Un fármaco para tratar la diabetes tipo 2, la liraglutida, podría convertirse en una nueva opción terapéutica contra la esteatohepatitis no alcohólica, un tipo de hígado graso, según un estudio realizado por un equipo de investigadores de la Universidad de Birmingham (Reino Unido).
Los resultados del estudio muestran que el fármaco también puede reducir la progresión de la fibrosis en los pacientes con esta patología. Los enfermos que participaron en el ensayo —un total de 52— tenían sobrepeso además de esteatohepatitis no alcohólica y fueron divididos en dos grupos, uno de los cuales recibió placebo. Los pacientes que tomaron el medicamento lo hicieron a diario durante 48 semanas y tras este periodo a 45 se les sometió a una biopsia hepática para comprobar los resultados.
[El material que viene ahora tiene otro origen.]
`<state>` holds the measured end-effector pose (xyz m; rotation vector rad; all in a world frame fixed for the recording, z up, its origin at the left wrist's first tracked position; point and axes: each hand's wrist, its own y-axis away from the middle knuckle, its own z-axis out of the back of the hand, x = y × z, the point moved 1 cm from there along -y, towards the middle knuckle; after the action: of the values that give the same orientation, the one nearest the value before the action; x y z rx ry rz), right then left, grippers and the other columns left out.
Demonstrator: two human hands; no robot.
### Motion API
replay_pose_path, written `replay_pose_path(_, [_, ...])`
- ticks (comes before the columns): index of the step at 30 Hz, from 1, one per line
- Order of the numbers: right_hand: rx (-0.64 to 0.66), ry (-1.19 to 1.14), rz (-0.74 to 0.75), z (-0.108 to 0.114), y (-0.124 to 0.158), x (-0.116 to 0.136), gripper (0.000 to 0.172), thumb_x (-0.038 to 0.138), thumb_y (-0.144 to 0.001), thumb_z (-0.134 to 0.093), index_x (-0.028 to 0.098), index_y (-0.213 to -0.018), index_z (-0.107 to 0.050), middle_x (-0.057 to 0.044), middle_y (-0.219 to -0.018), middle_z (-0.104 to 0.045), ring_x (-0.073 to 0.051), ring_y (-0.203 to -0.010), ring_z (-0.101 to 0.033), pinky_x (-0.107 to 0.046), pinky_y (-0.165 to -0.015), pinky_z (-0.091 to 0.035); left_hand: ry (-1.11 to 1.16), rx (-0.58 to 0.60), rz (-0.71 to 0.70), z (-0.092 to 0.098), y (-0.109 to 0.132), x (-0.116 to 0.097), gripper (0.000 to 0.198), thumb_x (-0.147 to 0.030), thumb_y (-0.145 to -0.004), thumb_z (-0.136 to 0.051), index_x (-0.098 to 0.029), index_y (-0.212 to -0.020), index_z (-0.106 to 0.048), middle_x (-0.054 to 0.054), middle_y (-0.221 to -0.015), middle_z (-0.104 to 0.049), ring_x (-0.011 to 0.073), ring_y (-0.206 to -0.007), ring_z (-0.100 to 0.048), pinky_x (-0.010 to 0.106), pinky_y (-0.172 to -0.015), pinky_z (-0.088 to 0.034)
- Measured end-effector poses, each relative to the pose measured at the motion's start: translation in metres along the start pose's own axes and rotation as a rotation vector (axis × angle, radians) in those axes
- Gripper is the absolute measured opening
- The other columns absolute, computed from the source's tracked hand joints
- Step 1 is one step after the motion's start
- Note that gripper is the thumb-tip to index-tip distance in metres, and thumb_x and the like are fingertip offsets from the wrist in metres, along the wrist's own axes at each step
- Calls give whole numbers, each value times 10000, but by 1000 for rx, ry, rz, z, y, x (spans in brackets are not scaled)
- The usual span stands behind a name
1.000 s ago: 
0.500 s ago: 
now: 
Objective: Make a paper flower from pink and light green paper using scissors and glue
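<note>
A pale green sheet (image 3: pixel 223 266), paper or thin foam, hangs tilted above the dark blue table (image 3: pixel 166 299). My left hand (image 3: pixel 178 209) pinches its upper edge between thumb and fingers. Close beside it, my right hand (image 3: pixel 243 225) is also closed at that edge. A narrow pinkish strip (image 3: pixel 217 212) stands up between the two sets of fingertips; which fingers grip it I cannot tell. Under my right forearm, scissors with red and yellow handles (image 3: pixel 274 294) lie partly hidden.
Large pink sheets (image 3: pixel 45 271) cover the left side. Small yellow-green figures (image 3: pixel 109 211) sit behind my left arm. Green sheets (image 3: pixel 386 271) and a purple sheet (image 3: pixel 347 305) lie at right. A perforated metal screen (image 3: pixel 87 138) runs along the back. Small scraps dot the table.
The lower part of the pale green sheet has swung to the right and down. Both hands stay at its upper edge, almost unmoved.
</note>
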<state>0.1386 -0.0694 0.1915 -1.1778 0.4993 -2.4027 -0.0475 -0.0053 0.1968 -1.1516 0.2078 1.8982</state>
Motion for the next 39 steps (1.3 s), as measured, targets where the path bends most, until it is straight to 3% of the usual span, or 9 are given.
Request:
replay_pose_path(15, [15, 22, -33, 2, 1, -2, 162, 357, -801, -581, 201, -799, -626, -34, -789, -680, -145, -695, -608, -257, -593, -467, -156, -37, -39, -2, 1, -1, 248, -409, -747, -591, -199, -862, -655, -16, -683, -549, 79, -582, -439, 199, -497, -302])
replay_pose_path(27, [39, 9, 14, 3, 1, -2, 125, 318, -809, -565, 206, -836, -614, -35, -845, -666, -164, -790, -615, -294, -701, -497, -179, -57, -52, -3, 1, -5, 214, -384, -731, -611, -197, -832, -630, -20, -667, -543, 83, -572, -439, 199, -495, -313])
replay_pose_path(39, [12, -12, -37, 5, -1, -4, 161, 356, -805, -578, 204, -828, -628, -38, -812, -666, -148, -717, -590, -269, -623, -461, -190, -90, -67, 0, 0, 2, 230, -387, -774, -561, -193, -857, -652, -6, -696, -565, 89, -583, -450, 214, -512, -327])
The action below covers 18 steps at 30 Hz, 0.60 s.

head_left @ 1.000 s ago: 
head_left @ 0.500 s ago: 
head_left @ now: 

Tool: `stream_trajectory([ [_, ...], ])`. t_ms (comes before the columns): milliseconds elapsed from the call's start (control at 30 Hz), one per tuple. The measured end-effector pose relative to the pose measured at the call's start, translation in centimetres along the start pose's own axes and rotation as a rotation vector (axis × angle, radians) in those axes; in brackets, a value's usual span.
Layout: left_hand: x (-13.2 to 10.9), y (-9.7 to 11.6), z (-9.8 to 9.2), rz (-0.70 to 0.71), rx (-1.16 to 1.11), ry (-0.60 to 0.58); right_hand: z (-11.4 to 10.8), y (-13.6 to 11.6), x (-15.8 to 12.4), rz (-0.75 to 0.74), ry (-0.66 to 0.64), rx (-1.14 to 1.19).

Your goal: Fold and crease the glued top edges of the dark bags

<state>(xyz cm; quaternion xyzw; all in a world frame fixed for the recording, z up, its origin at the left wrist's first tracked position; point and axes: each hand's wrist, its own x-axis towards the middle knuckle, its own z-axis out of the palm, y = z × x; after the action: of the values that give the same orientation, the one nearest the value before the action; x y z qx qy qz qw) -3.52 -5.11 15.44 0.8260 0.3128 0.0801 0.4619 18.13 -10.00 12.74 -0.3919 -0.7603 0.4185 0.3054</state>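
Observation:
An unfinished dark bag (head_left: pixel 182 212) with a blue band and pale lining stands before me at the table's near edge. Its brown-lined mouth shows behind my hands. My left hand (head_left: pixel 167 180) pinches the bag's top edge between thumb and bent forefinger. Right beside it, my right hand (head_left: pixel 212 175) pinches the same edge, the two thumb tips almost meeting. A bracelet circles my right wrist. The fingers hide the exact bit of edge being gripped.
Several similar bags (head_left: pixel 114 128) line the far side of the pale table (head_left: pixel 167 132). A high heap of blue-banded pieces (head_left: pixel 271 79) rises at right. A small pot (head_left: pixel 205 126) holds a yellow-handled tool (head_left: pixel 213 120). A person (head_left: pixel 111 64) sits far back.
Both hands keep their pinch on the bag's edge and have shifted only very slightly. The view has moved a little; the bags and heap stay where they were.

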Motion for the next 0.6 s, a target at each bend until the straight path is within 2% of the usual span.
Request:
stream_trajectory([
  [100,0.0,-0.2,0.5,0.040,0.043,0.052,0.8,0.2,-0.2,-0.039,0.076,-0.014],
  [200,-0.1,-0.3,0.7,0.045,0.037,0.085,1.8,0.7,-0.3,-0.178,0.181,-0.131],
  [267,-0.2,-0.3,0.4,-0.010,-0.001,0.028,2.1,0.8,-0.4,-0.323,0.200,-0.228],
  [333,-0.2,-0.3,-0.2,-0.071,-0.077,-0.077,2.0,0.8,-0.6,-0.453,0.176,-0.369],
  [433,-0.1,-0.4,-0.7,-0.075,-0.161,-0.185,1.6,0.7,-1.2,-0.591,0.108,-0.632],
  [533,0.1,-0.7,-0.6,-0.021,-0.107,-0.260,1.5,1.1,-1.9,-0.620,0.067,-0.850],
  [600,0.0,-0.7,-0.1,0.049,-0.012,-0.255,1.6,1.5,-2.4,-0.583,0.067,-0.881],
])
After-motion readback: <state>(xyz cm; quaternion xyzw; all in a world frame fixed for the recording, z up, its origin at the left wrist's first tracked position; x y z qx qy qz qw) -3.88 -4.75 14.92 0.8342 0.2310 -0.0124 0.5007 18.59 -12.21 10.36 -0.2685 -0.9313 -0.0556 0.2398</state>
Según el ensayo clínico, nueve de los 23 pacientes que tomaron liraglutida (el 39 por ciento) tuvo un resultado satisfactorio y no empeoró la fibrosis hepática que padecía, frente a dos de los 22 pacientes (nueve por ciento) que recibió placebo.
Asimismo, tal y como refleja la investigación, la liraglutida mostró ser eficaz para que estos pacientes perdieran peso y redujeran también su Índice de Masa Corporal (IMC) en comparación con los que tomaron placebo.